Smuggled Chinese: Clandestine Immigration to the United States
By Ko-lin Chin, Temple University Press, Philadelphia, 1999
Summary: Chin interviewed 300 smuggled Chinese in New York City to learn why and how they left China and what their lives were like once in the United States. He graphically describes the hardships they face but concludes that "the outflow of Chinese will stop only after the economic, political, and legal systems of China approach those of the industrialized and democratic countries."
Forbidden Workers: Illegal Chinese Immigrants and American Labor
By Peter Kwong, The New Press, New York, 1997
Summary: Kwong looks at the plight of illegal immigrants in the United States from a labor standpoint. "Smuggling unfree labor for profit is barbaric and should be outlawed, just as was the slave trade, which was banned in the nineteenths century by European states," he writes. He illustrates how illegal immigrants, seeking better economic opportunities in the United States, too often find themselves exploited, in debt, and trapped in low-wage jobs.
Papers:
Corruption: The International Security Dimension
By Dr. Kimberley Thachuk
Paper delivered at the 2002 Pacific Symposium
"Addressing Transnational Security Threats in the Asia-Pacific Region"

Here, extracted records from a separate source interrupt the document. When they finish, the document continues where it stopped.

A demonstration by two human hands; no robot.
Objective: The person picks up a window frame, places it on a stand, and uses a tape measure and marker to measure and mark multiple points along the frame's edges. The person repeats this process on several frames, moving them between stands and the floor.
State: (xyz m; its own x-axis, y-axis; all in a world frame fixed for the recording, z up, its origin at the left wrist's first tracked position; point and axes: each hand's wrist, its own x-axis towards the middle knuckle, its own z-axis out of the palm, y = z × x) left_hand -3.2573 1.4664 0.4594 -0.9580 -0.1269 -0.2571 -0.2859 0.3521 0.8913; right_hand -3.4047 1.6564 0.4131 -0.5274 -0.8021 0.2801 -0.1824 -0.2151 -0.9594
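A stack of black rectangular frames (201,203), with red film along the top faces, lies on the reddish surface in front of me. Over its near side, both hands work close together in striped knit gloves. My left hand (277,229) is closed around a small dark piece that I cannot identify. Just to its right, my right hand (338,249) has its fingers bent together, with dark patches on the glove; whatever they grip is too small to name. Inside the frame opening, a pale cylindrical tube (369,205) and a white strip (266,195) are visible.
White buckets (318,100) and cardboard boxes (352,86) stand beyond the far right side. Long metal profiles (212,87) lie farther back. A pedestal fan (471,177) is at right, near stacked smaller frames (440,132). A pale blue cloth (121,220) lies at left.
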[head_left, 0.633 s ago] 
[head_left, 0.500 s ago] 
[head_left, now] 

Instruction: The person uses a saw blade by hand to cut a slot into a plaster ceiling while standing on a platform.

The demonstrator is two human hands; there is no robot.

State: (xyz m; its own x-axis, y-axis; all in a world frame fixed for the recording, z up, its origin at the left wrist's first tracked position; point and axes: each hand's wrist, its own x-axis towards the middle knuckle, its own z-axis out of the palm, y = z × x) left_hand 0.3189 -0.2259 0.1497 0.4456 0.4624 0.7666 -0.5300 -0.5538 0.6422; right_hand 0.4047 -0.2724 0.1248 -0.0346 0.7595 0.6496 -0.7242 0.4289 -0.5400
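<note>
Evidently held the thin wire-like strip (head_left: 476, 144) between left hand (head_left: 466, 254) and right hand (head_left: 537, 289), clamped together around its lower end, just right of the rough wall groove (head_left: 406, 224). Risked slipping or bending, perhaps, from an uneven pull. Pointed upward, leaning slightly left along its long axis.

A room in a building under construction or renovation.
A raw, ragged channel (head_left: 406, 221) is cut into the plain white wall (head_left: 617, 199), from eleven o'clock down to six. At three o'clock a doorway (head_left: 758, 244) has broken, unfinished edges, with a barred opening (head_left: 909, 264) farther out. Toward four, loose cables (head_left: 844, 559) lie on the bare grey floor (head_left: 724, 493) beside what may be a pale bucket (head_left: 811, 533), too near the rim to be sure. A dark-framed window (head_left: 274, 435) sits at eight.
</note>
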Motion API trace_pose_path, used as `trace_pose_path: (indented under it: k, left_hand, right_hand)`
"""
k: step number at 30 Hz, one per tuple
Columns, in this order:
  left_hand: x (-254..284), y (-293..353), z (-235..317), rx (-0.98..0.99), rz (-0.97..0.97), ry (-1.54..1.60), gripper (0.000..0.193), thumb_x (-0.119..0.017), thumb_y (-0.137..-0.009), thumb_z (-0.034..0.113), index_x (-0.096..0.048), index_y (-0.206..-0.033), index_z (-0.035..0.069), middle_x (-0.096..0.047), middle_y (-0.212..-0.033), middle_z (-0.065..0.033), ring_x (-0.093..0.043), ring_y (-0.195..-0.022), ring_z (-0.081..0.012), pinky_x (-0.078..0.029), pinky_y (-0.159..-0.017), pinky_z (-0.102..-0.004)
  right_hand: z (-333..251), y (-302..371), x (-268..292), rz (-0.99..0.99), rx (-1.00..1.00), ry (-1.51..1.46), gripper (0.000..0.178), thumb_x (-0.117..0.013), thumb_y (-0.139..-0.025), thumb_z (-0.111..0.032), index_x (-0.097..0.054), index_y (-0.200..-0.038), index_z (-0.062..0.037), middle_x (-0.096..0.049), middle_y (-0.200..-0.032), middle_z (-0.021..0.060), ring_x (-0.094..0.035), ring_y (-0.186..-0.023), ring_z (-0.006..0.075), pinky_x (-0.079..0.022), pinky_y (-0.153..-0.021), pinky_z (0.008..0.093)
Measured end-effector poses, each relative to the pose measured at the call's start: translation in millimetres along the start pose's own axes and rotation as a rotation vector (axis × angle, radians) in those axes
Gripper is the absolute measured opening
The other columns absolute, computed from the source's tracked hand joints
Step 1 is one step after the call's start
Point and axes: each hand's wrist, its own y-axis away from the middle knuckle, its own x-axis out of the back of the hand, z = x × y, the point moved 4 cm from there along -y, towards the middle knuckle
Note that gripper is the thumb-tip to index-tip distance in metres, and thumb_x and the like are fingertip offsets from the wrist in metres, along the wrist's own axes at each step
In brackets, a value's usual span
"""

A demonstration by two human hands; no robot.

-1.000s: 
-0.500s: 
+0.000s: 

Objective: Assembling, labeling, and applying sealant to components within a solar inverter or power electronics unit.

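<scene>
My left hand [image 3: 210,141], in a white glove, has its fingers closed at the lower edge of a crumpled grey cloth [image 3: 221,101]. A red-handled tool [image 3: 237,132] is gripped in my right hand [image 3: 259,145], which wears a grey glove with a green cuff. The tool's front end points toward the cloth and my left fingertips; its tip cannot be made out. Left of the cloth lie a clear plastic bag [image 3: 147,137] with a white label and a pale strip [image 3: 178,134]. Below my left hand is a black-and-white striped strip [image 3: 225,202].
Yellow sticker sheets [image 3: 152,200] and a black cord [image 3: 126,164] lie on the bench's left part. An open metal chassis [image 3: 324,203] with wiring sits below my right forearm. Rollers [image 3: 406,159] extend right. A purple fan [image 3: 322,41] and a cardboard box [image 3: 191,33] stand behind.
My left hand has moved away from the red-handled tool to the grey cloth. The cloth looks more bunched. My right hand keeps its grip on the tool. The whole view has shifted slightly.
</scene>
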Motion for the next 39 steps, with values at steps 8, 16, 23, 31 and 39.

National Defense University
Summary:Thachuk explores the various ways corruption manifests itself and describes both its domestic and international impact. "Criminal organizations and terrorists use corruption to breach the sovereignty of many states and then continue to employ it to distort domestic and international affairs," she writes. "The threats these groups pose to international security are significant."
Terrorist groups, like organized criminal groups, raise money through activities such as smuggling, drug trafficking, kidnapping and extortion, according to Thachuk. "As organized criminal groups do, to avoid detection and prosecution by justice officials, terrorist groups must pay for their operations to be overlooked by officials," she writes. Human and drug smuggling, however, are among their many activities that lend "an international wrinkle" to a domestic scourge.
The Nexus of Organized International Criminals and Terrorism
By Louise I. Shelley, Phd
Paper delivered at the 2002 Pacific Symposium
"Addressing Transnational Security Threats in the Asia-Pacific Region"
National Defense University
Summary:Human smuggling, along with drug and arms trafficking, remains an important source of illicit capital in the Pacific region, according to Shelley. In China, "the collusion of government officials is central to the capacity of smugglers to operated," she writes. And Fukian province, where so much of China's human trafficking originates, "is an area outside the control of the Chinese government where complicit officials allow the crime groups to operate."
"Criminals and terrorists both engage in illicit activity," Shelley says. "The transnational criminals do this solely to make money. Whereas for terrorists, this ordinary criminal activity is used to support their larger political and ideological objectives. Yet the crimes committed by these two groups differ only in motive and not in substance. Both types of transnational criminals traffic drugs, human beings, counterfeit, and engage in diverse forms of fraud.... The war against terrorism cannot be separated from the fight against transnational crime."